Correct. Powerful enough embedded devices are now defacto everywhere. We just released an open source computer vision and machine learning library developed initially for a French conglomerate specialized in IOT devices.
The library is cross platform, support real-time, multi-class object detection and model training on embedded systems with limited computational resource and IoT devices.
This reply is completely tangential to the focus/topic of your comment, but I wanted to say: THIS is the model of how to do open source.
The developers get financial security while they're working so they can focus, everyone is funded to sit in one place (sometimes) which makes for great communication... and then everybody (society as a whole) get to benefit.
If we don't figure out how to make computers write our programs for us within the next 10 years, this is the development model of the future.
"If you wish to derive a commercial advantage by not releasing your application under the GPLv3 or any other compatible open source license, you must purchase a non-exclusive commercial SOD license. By purchasing a commercial license, you do not longer have to release your application's source code." --
At Snips we are running all our Voice AI models on embedded devices (like a Raspberry Pi 3) and we can also work on MCUs, and we believe that embedded ML will be the preferred way to solve privacy and efficiency challenges in the future (disclaimer: I'm a co-founder)
If you are interested, you can start building your own Voice AI for free and make it run on embedded devices in under an hour: https://snips.ai
Fully agreed. I think the privacy angle is particularly compelling, and doing on-device analytics using models that have low memory requirements and acceptable (although not academically impressive) accuracy will be the norm.
The case for doing centralized data collection and model training seems to be increasingly related to corporate greed and moat-building rather than actually providing a good experience for users.
Technically, on-device processing is clearly the way forward (it's interesting how Apple is currently pioneering the field in a way).
The pessimist in me already sees how three letter agencies worldwide will welcome this change in order to push down their selectors to the device as well. Recording only the one percent of potentially relevant conversations will make backdoors exponentially easier to hide in the background traffic as well as being much lighter to process.
One has to distinguish between training and inference when talking about "machine learning".
Training a model is a long and and resource intensive process, even if transfer learning is used.
Inference is much less energy intensive and could be done on small chips.

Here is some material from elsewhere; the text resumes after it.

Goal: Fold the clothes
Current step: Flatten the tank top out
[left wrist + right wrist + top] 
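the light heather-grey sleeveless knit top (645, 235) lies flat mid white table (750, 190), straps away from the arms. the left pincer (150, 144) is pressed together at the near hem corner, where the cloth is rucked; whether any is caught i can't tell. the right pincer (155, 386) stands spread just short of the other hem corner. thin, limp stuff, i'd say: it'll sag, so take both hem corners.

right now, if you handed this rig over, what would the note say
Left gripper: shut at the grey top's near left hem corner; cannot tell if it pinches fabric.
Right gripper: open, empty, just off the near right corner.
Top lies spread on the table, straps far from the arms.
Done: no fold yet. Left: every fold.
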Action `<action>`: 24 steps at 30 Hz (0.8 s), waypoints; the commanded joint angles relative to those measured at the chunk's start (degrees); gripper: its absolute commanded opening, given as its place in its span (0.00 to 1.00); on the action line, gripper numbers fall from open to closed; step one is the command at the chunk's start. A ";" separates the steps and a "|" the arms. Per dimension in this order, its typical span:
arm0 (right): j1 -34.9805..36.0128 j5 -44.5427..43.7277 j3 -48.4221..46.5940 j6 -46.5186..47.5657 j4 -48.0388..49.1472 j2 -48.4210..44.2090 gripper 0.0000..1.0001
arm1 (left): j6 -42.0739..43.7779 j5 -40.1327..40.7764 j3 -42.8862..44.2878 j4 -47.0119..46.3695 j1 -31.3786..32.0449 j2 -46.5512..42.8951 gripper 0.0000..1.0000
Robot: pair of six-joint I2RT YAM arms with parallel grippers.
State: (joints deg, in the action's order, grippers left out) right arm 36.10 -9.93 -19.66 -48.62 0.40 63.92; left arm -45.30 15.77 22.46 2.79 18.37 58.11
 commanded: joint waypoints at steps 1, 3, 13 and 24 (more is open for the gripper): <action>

Regardless, I'm not as certain as the author about the future of ML on small devices. Some ML models are huge and needs to be updated frequently, therefore there is little sense in downloading those to small devices. In such cases, it makes much more sense to send feature data to a remote server that can generate a prediction within milliseconds, and then transmit that prediction back to the device.
Good point on the fit/predict difference. However, there are some models and techniques (e.g. logistic regression with hashing trick) where the fit and predict steps aren't all that different:
A big benefit for doing everything on-device is that a lot of privacy concerns can be mitigated. I also agree that sending data to a server for learning is an option, and the privacy problems can be addressed with something like client-side feature hashing as I mention in:
However, doing that in a very power-conscious environment dose pose difficulties with radio usage, which is comparatively power hungry. It's probably a case-by-case situation.
There has been a lot of research into using very low bit depth weights in neural nets, pruning, etc. I am pretty confident that this research, combined with purpose-designed silicon, will allow us to evaluate quite powerful neural net models on embedded systems.
> In a lot of cases, it makes much more sense to send feature data to a remote server that can generate a prediction within milliseconds, and then transmit that prediction back to the device.
It may make sense now, but not having to power up the radio for every decision is a huge gain, as lined out in the article. The current model of dumb (as in ML) devices is coming to an end, see also CoreML from Apple.
The more I learn about machine learning, the more I learn its really all training. After training and a model is available, it seems ready to be commoditized to me. ML as a service seems the only reasonable way the industry can evolve.
I still think the defining moment for ML inference (and maybe even training!) on embedded devices will come when there are viable special-purpose, low-power ML chips.
As much as I hate to do this, I'm going to make a comparison to Bitcoin mining.
Mining is all about optimizing hashes/joule to get the best ROI. We watched it go from CPU -> GPU -> FPGA -> ASIC in the quest for efficiency.
But I think the final leap will come by going from digital execution to application-specific analog computing. If you don't need high precision, you can compute extremely quickly and efficiently using properly-configured analog circuits.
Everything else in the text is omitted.